Enriching the Impact Regression Equation

Quentin L. Burrell quentinburrell at MANX.NET
Mon Jan 17 16:10:25 EST 2005


I congratulate Stevan and Loet for demonstrating the potential value of
SIGMETRICS as a discussion forum - something I have pleaded for in the past.

Can I chip in a few brief comments on the current theme.

I feel that trying to get people away from impact factors as an adequate
measure is similar to getting politicians away from quoting "the average
family". Variability and statistical distributions are completely ignored
with the result that much information is disposed of/lost/ignored.

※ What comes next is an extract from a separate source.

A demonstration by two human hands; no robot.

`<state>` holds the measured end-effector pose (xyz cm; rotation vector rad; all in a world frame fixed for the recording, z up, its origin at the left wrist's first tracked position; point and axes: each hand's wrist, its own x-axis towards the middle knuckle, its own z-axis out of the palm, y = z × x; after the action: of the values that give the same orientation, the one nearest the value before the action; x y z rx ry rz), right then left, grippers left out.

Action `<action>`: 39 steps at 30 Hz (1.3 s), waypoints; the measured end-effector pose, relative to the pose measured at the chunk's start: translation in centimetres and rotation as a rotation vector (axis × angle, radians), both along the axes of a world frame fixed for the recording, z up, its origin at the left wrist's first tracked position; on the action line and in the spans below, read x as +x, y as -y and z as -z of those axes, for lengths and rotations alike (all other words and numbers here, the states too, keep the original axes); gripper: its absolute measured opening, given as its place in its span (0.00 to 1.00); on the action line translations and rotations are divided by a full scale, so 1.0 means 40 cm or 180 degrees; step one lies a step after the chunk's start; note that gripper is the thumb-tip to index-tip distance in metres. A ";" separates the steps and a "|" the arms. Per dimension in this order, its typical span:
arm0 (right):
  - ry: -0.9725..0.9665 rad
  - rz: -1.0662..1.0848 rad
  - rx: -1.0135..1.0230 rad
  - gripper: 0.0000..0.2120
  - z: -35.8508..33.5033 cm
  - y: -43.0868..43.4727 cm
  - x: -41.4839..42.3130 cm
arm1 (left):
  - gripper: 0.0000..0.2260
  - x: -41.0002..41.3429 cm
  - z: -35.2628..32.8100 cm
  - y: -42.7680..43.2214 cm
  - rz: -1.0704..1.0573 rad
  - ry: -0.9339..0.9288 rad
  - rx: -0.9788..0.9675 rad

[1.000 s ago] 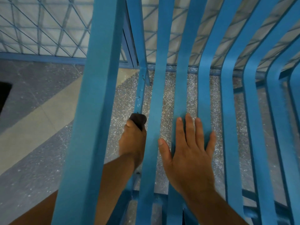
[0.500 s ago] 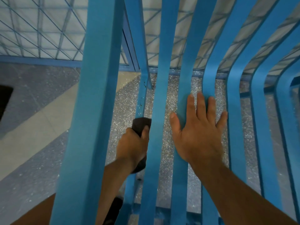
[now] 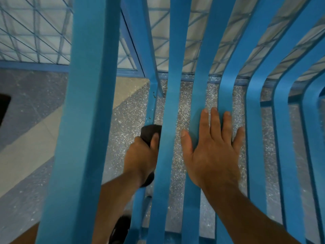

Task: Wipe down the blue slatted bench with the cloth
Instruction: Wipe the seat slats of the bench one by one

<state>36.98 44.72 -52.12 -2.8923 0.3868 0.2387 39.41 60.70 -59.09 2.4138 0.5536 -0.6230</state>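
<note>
Left hand (image 3: 140,155) grips cloth (image 3: 149,132) round the thin slat (image 3: 151,103); right hand (image 3: 211,152) flat, fingers straight, braced on slats (image 3: 226,95) beside it. Suggest tight wrap, long even strokes ahead of it

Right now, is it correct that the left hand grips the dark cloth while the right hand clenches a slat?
The head view shows the right hand lying flat, fingers straight, on the slats; the left hand does grip the dark cloth.
</note>
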 end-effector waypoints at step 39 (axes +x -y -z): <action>-0.0037 0.0035 0.0070 0.34 -0.011 0.004 0.009 | 0.22 0.267 0.038 0.077 0.0853 0.0831 0.0150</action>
<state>37.34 44.55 -51.69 -2.8677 0.3995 0.2566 50.09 57.64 -60.60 2.5833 0.1388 -0.3946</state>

Loet notes the skewness of the distributions and advocates use of variance,
but unfortunately this is based on second moments whereas skewness is based
on third moments. Hence at least the first three moments of the distribution
are relevant. Indeed, I would argue that the entire distribution is of
importance.

Stevan seems to say that multiple regression models sort everything out.
Multiple regression was not a viable technique before the advent of
computers. Now it is all too viable, giving "fits" to models whether or not
the models are appropriate. I feel that a certain caution should be
exercised in analyses that are purely data analysis based and rather more
attention paid to the theoretical assumptions on which the models are based.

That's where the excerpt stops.